Tinjauan praktis tentang daya tahan baterai, penyaluran daya, dan mengapa pengisian daya USB mengubah perhitungannya.
Baterai AA dan AAA secara diam-diam menyuplai energi bagi banyak aspek kehidupan modern. Dari remote TV dan senter hingga keyboard nirkabel, mainan, dan peralatan pengujian, sel kecil ini berada di balik tak terhitung banyaknya aktivitas sehari-hari. Selama beberapa dekade, baterai alkaline sekali pakai menjadi pilihan standar. Anda membeli satu pak, menggunakannya hingga habis, lalu membuangnya ke laci atau tempat sampah dan membeli lagi.
Kebiasaan itu masuk akal ketika baterai isi ulang tidak praktis, lambat, dan tidak andal. Namun era tersebut telah berlalu. Baterai AA dan AAA isi ulang masa kini — terutama yang dapat diisi langsung melalui USB — telah secara mendasar mengubah seberapa praktis daya yang dapat digunakan kembali.
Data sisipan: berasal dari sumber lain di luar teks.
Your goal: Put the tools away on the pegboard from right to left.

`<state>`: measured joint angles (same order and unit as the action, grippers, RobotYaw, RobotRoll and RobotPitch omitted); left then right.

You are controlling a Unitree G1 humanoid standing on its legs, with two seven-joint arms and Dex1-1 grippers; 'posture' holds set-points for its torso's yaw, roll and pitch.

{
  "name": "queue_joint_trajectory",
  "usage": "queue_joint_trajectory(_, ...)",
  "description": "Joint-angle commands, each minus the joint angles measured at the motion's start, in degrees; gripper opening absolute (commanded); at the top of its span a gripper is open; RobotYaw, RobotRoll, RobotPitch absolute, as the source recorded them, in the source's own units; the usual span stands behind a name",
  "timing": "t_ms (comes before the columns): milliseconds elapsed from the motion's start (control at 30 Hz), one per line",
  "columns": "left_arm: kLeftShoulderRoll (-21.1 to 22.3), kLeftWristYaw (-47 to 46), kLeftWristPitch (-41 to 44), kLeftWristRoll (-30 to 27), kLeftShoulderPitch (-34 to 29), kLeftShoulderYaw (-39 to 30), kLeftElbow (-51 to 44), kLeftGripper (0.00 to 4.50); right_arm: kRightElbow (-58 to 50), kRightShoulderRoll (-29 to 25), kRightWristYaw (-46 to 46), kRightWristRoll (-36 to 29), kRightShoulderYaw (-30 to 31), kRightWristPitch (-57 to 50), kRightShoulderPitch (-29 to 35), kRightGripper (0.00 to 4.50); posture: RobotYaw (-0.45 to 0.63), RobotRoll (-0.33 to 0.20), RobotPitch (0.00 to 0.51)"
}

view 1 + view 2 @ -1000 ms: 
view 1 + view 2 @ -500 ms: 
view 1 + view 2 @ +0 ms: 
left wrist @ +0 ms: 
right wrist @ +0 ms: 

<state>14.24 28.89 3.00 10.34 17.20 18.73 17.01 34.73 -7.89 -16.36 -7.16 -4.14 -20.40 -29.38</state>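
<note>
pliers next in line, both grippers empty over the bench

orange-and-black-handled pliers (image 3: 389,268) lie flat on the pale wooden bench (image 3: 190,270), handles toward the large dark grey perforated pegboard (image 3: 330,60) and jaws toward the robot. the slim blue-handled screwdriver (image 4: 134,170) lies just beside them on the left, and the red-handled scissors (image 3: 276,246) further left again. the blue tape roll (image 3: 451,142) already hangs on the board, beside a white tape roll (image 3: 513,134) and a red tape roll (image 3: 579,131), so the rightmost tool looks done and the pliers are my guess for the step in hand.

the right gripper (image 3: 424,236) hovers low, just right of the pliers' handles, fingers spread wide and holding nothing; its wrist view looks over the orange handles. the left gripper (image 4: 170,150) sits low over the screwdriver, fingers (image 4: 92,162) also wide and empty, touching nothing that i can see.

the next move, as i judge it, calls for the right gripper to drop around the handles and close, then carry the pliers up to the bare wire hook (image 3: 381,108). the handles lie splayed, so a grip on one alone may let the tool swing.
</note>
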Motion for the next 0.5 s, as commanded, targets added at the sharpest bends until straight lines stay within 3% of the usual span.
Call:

Untuk memahami alasannya, ada baiknya membagi pembahasan menjadi dua bagian: perbedaan ukuran AA dan AAA, serta perbedaan antara kimia baterai sekali pakai dan isi ulang.
Baterai AA dan AAA berada dalam kelas tegangan dasar yang sama, tetapi tidak setara. Baterai AA berukuran fisik lebih besar, yang berarti dapat menyimpan lebih banyak energi. Baterai AA sekali pakai yang umum dapat menampung sekitar dua hingga tiga kali kapasitas baterai AAA. Secara praktis, ini berarti baterai AA biasanya bertahan jauh lebih lama daripada baterai AAA pada jenis perangkat yang sama.
Namun, tegangan hanya menceritakan sebagian kisahnya. Baterai alkaline sekali pakai mulai sekitar 1,5 volt, tetapi tegangannya turun secara bertahap saat digunakan. Baterai NiMH isi ulang dinilai sekitar 1,2 volt, yang terdengar lebih rendah di atas kertas, tetapi berperilaku sangat berbeda dalam praktik. Baterai isi ulang cenderung memberikan tegangan yang lebih stabil sepanjang sebagian besar siklus pengosongannya, sementara baterai alkaline perlahan melemah.
Perbedaan ini penting karena banyak perangkat modern lebih mengutamakan kestabilan tegangan daripada tegangan puncak. Sebuah baterai isi ulang mungkin terlihat “lebih lemah” berdasarkan angka, tetapi pada perangkat dengan konsumsi sedang hingga tinggi, baterai ini sering kali memberikan energi yang lebih dapat digunakan sebelum perangkat mati.